“Un conto è la campagna elettorale, un altro è governare”. Sentiamo ripetere questa frase – con tutte le declinazioni linguistiche possibili che, a vario modo, esprimono la stessa idea di fondo – che per poco non abbiamo iniziato a crederci.
Il concetto è questo: in campagna elettorale è permesso dire e promettere di tutto per guadagnare consensi, ma poi, una volta al potere, ci si deve conformare ad una linea istituzionale comune.
E il vero paradosso è che tutti i partiti e movimenti continuano ad ricorrere al termine “cambiamento” nei i loro comizi e slogan, semplicemente perché studi di marketing politico hanno dimostrato che il semplice utilizzo di quel termine riesce ad incrementare di una percentuale – minima, ma sicura – i consensi elettorali.
La gran parte di politici, giornalisti, commentatori e opinionisti illustri sono convinti – e, quel che è peggio, tentano di convincere chi li ascolta - che sia naturale non poter dar seguito alle promesse della campagna elettorale, che bisogna rendere conto all’Europa, ai conti pubblici, al mercato economico, agli investitori, alla delicata situazione internazionale.
Osservando con attenzione, ad esempio, proprio il tema dei rapporti con l’Unione Europea, si rileva che le opposizioni sono cresciute in questi anni additando come servi dell’Europa i governi che si sono succeduti. Si è perfino minacciato da più parti un referendum per l’uscita dalla moneta unica – cosa, peraltro, incostituzionale. Eppure, all’indomani delle elezioni, solo una forza politica sembra essere rimasta ferma sulla linea dura contro i burocrati di Bruxelles. E questo ha permesso un aumento del gradimento nei sondaggi. Tutti gli altri leader, invece, si sono premurati di rassicurare le élite europee, e i relativi mercati finanziari, sulla loro politica di considerazione dei Trattati e delle Direttive imposte, a scapito della loro reputazione su scala nazionale.

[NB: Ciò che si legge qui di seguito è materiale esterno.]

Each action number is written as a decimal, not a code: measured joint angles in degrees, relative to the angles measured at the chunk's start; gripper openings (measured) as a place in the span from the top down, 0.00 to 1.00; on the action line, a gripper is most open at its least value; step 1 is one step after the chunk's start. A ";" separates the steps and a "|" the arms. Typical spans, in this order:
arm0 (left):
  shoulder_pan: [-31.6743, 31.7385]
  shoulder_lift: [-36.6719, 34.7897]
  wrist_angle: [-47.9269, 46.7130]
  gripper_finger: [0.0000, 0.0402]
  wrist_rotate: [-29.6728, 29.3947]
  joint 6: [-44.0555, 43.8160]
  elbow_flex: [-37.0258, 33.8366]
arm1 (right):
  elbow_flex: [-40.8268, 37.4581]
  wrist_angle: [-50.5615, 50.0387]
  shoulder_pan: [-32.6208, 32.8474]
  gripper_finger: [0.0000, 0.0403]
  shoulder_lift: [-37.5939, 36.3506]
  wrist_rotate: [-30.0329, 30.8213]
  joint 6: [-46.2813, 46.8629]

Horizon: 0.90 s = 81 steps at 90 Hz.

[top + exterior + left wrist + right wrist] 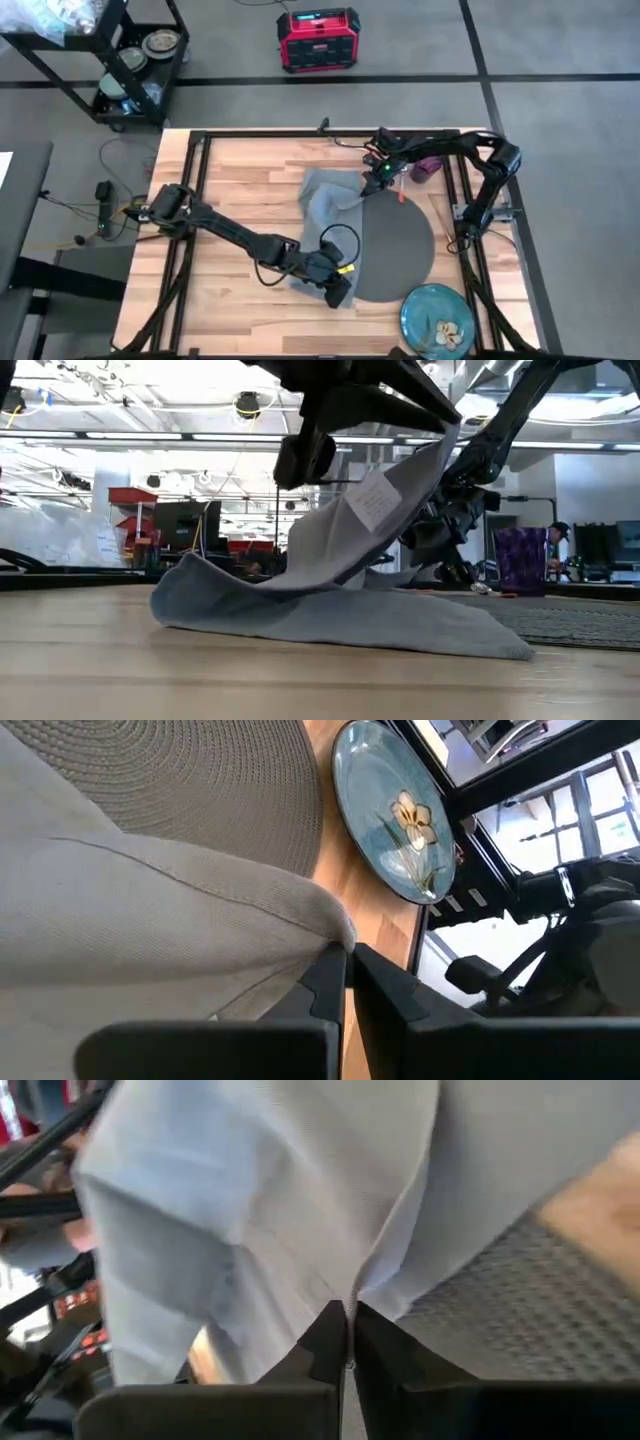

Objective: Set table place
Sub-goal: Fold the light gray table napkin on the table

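Table (240, 200): light wood planks on a black frame; it carries every piece of the place, none of them in a finished layout yet by my reading.
Mat (405, 250): round, dark grey, woven, lying flat right of centre; nothing sits squarely on it, so it looks placed and waiting.
Napkin (330, 205): grey cloth with a sewn hem and a white label, crumpled left of the mat and overlapping its edge; one corner is lifted, the rest drags on the table. It seems to be the step in hand.
Plate (437, 318): blue-green with a flower motif, at the table's near right edge just off the mat; still to be moved onto it.
Cup (428, 168): small, purple, near the far right corner beyond the mat.
Fork and spoon: only an orange bit (399, 196) shows by the mat's far edge; which one, I cannot tell.
Left gripper (337, 290): jaws pinched on the napkin's near corner.
Right gripper (379, 176): jaws pinched on the napkin's far corner.
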 joint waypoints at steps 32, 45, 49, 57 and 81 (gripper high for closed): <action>-3.20 -11.60 -18.09 1.00 -7.59 -0.21 0.00 | 9.85 -5.90 -3.45 1.00 -4.12 -3.68 -1.34; -5.15 -15.55 -27.40 1.00 -8.25 -2.49 0.02 | 13.67 -9.12 -3.78 1.00 -1.98 -4.58 -1.49; -5.85 -16.21 -29.13 1.00 -8.29 -3.49 0.02 | 14.53 -10.23 -3.78 1.00 -1.47 -4.57 -2.03; -7.39 -17.00 -33.33 1.00 -8.52 -5.62 0.02 | 15.69 -11.44 -3.76 1.00 -0.68 -4.58 -2.70; -12.21 -17.06 -38.43 1.00 -12.99 -12.75 -0.04 | 21.38 -13.37 -4.10 1.00 0.74 -5.51 -2.64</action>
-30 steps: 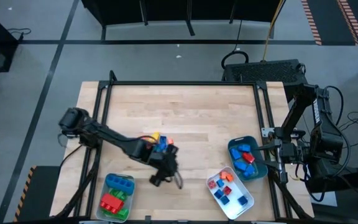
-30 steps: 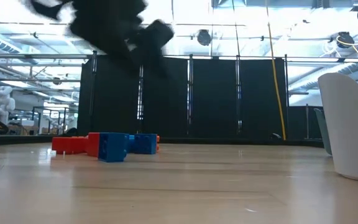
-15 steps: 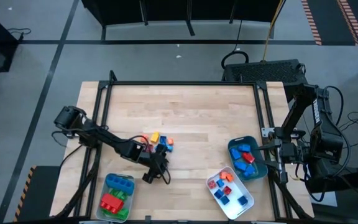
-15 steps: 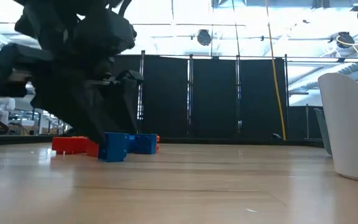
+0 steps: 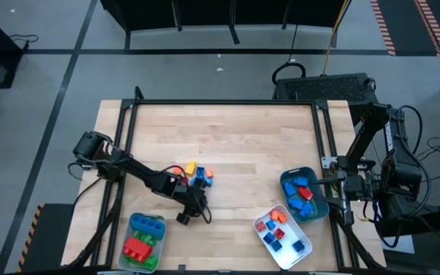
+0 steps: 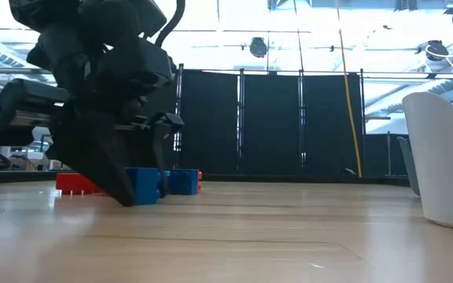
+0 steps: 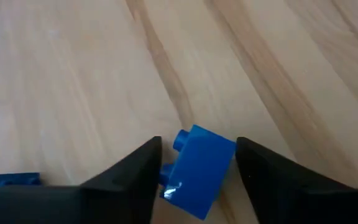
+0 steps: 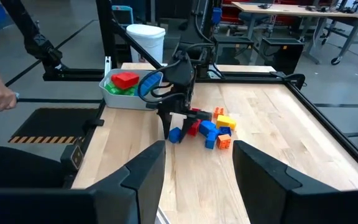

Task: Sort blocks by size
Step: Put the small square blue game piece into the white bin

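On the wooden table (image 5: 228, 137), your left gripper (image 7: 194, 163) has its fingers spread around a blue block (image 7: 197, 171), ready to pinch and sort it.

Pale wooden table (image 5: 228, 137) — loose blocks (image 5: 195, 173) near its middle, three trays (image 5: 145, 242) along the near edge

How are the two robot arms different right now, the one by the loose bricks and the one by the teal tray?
The left gripper is down at the tabletop, its fingers either side of a blue brick beside the loose pile. The right gripper is off at the table's right edge by the teal tray, with nothing between its open fingers. Both are dark, two-fingered arms.
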You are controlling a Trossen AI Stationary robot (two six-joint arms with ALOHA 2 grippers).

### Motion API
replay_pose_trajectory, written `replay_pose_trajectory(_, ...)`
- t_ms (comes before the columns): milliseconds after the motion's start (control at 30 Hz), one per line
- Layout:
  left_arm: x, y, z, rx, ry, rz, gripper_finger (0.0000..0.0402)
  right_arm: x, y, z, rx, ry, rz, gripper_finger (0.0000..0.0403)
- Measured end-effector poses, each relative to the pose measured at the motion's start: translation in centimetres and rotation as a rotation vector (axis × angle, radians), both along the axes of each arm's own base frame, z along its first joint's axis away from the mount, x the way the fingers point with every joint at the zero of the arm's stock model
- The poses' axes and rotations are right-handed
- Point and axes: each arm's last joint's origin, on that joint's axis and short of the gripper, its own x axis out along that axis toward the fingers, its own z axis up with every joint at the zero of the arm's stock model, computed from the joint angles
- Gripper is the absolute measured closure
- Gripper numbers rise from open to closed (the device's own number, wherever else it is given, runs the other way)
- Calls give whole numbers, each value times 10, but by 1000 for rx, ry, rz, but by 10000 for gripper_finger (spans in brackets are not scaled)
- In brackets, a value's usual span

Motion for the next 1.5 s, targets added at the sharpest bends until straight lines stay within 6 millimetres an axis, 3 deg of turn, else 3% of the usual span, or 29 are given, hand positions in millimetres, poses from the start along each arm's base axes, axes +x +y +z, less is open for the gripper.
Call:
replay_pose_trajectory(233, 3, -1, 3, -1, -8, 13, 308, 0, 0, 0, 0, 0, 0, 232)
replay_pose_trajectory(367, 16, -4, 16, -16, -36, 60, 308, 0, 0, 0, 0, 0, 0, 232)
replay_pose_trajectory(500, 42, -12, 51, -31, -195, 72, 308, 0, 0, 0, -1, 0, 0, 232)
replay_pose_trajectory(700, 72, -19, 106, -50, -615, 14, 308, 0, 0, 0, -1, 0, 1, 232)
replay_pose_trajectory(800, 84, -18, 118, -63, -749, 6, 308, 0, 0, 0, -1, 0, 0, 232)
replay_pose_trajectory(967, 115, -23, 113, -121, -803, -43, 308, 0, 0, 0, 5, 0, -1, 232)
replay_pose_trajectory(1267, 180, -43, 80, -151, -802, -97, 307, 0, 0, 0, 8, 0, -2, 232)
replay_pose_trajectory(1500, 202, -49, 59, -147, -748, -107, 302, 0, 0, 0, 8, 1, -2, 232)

Al di là del singolo argomento, ciò che manca è una presa di coscienza politica dei singoli elettori che dovrebbero imporre ai propri rappresentanti di perseguire le proposte che hanno promesso (e qualche volta urlato nelle piazze) durante la fase della ricerca del consenso elettorale.
Questo condurrebbe a due conseguenze positive: da un lato che l’elettore sia soddisfatto dei propri rappresentanti non solo per simpatia ma per l’apprezzamento del lavoro da questi svolto, dall’altro che gli eletti posseggano preparazione e serietà nel proporre programmi ambiziosi e allo stesso tempo realizzabili – con l’auspicio che le idee, le proposte politiche serie e il bene del Paese valgano di più di un vitalizio, di una poltrona, di un voto.
Discorso banale e ingenuo? Può darsi, ma occorre tornare alla bontà iniziale della democrazia, della rappresentanza e del “bene comune”, se non si vuole lasciare la politica a slogan di basso rango e a politic(ant)i improvvisati, falliti nei propri settori professionali e che ripiegano nella politica per trovare un’occupazione (e un prestigio?) altrimenti irraggiungibili.